Exactly those lines running from the one containing "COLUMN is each" to the end of the material are to be printed, and no others.

===== Data below =====

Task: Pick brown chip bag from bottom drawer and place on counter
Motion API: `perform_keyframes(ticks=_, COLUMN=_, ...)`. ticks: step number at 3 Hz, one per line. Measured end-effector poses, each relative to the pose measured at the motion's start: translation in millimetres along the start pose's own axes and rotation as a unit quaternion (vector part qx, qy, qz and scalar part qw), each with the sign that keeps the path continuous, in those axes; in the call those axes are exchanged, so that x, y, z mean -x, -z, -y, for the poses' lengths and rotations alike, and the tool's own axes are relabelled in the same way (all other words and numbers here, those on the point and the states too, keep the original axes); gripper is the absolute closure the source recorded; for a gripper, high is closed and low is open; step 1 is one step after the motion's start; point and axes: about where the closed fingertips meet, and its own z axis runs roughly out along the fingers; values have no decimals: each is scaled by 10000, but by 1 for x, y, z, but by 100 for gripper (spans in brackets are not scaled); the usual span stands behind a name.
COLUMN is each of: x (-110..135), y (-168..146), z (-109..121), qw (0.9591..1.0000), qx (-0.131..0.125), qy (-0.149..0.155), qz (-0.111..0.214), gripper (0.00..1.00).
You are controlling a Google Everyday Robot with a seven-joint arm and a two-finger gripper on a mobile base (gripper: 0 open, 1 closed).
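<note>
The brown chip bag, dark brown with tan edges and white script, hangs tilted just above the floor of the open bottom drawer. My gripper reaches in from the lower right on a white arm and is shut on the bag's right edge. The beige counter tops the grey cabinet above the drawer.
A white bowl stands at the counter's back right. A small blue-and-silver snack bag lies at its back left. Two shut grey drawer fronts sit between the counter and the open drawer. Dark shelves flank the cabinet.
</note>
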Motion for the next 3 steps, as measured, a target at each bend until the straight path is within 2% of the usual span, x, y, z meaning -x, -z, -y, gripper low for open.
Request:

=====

- **Reply to the task**
COLUMN is each of: x (-110..135), y (-168..146), z (-109..121), qw (0.9591..1.0000), qx (-0.131..0.125), qy (-0.149..0.155), qz (-0.111..0.214), gripper (0.00..1.00).
You are controlling a Google Everyday Robot with a seven-joint arm and a two-finger gripper on a mobile base (gripper: 0 open, 1 closed).
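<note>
The brown chip bag, dark brown with tan edges and white script, hangs tilted just above the floor of the open bottom drawer. My gripper reaches in from the lower right on a white arm and is shut on the bag's right edge. The beige counter tops the grey cabinet above the drawer.
A white bowl stands at the counter's back right. A small blue-and-silver snack bag lies at its back left. Two shut grey drawer fronts sit between the counter and the open drawer. Dark shelves flank the cabinet.
</note>
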Motion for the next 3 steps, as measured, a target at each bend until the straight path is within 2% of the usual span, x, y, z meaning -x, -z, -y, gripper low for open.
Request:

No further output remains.